While we have pooled our global analytic sample from nationally representative surveys across a broad range of countries, the cross-sectional nature of our dataset inhibits exploration of potential changes in individual variation over time. A study based on repeated cross-sectional data in Indonesia has shown increasing within-group inequalities in BMI over time (1993–2008) that was greatest among individuals in low education and low per capita expenditure groups [12]. Whether this trend holds true across other LMICs should be tested. Additionally, our study population was restricted to young- and middle-aged women. However, we found the same pattern in BMI heterogeneity by sociodemographic factors among a sample of men in India where BMI measure was available (Supplementary Table 6). Lastly, our analysis was limited to a small number of predictor variables that were consistently measured across the countries, but future studies should explore data with diverse sociodemographic, dietary consumption, and genetic information to provide more comprehensive evidence on individual heterogeneity in BMI as well as their relative contributions to variously defined subgroups.
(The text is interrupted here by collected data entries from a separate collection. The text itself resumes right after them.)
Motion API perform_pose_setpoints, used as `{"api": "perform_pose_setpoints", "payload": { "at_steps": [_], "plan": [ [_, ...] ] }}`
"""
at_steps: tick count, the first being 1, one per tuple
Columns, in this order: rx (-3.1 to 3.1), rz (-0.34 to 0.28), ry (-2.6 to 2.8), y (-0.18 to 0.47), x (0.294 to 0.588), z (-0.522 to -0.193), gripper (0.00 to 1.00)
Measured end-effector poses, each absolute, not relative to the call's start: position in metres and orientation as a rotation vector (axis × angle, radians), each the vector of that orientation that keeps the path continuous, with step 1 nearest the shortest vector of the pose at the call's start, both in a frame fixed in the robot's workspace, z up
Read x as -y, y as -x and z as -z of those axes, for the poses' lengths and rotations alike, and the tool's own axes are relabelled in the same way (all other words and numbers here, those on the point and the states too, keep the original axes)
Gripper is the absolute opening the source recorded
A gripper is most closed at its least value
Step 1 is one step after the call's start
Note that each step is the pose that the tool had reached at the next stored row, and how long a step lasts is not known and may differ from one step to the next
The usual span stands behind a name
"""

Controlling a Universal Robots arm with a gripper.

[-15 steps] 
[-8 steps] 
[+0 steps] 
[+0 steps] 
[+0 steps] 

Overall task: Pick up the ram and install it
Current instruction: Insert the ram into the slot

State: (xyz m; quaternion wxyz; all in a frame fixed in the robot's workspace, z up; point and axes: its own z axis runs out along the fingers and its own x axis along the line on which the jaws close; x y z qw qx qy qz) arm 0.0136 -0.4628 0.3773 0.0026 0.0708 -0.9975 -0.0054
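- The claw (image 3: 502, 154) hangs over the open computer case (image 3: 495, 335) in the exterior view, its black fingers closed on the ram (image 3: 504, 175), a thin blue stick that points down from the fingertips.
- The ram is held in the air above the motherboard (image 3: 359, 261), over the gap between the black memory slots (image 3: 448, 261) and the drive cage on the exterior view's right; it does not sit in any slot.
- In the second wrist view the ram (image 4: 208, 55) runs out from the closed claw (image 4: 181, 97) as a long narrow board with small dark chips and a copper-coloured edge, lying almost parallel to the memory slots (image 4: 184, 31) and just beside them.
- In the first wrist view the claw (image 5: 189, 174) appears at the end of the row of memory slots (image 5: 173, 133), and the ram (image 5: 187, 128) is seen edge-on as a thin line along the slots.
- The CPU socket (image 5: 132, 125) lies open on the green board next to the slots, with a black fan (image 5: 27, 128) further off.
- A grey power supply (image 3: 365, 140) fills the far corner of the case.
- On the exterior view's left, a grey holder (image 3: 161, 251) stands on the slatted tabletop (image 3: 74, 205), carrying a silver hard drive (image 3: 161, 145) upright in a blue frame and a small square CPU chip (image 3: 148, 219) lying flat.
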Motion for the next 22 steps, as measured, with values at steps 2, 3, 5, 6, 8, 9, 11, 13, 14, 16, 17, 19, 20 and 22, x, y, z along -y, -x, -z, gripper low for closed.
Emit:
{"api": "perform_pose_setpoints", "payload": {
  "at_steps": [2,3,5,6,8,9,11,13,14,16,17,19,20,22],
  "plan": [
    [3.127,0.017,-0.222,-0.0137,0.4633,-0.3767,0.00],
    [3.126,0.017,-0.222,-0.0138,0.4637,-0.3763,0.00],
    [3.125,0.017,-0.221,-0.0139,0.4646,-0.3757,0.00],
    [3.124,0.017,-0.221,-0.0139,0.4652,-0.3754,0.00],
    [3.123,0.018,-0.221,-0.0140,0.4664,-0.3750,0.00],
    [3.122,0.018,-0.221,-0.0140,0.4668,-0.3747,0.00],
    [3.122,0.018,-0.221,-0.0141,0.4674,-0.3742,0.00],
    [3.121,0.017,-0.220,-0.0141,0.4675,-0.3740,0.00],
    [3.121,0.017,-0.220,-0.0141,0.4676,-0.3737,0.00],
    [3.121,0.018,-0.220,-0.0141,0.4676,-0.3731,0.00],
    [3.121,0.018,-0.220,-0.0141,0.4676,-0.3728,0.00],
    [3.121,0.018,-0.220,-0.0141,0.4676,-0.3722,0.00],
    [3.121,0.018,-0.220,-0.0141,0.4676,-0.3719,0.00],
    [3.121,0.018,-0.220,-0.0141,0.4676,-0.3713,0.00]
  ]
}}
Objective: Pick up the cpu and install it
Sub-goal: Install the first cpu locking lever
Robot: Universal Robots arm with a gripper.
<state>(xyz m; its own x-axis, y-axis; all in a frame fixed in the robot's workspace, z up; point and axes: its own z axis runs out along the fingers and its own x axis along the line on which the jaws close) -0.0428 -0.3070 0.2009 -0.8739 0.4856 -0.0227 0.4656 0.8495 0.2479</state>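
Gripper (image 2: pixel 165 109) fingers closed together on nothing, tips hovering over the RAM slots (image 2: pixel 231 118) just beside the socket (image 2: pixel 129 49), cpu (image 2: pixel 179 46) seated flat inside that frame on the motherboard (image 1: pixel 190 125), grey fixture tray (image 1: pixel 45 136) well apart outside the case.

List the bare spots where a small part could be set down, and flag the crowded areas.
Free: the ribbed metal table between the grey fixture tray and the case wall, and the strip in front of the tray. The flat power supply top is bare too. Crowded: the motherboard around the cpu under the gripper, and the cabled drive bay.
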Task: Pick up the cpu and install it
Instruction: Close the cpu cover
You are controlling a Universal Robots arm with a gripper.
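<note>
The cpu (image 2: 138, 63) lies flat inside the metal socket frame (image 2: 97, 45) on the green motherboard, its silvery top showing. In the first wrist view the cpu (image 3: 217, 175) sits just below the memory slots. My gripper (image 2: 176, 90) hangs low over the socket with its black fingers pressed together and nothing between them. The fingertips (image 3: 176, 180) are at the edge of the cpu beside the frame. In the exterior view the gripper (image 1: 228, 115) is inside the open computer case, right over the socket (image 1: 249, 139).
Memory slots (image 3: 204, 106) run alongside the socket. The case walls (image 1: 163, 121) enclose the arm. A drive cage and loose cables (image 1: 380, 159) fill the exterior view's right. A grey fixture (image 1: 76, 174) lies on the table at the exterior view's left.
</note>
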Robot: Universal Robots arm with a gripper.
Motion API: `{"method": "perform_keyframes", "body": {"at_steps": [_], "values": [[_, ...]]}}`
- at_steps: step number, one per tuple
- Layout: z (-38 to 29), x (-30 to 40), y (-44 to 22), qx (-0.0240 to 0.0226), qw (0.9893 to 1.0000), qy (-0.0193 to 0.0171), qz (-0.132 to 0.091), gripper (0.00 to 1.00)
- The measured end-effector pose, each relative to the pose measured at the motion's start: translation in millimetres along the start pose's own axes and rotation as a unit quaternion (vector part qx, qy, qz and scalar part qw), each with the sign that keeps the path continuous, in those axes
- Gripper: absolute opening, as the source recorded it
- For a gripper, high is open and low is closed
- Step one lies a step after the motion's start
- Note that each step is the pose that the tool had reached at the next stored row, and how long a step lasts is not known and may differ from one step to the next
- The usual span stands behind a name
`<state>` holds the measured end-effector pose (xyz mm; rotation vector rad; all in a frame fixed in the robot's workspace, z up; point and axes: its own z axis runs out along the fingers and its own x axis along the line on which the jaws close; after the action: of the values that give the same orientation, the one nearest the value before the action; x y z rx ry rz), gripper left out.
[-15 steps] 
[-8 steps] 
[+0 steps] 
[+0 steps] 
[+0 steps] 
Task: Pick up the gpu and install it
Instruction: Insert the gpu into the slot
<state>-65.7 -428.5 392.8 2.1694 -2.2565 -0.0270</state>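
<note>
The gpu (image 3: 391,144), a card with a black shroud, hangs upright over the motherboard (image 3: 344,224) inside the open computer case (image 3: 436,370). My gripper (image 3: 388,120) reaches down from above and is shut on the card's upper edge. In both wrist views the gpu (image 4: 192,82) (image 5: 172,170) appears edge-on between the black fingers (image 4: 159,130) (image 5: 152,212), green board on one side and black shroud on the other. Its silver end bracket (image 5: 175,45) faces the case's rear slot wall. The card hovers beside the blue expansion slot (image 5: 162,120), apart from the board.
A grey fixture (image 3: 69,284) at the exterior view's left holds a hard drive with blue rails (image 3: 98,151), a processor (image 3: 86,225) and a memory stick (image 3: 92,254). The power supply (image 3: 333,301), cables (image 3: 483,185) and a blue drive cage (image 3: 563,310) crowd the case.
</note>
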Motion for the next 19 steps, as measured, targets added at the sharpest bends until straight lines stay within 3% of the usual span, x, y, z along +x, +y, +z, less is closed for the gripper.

In conclusion, our study suggests that individual heterogeneity should be routinely questioned and empirically tested rather than being treated as “error” or “chance” phenomenon that can be averaged away [28]. The nonrandom patterns of variability observed in BMI suggest that examination of the degree and pattern of heterogeneity between individuals within a population may provide information not evident from the analysis of mean values alone [29]. This approach is especially pertinent given the increasing within-population inequalities for many health outcomes and related risk factors [30, 31]. Identifying groups with systematically large variation and understanding their specific determinants are important for preventive strategies that aim to reduce health disparity [32].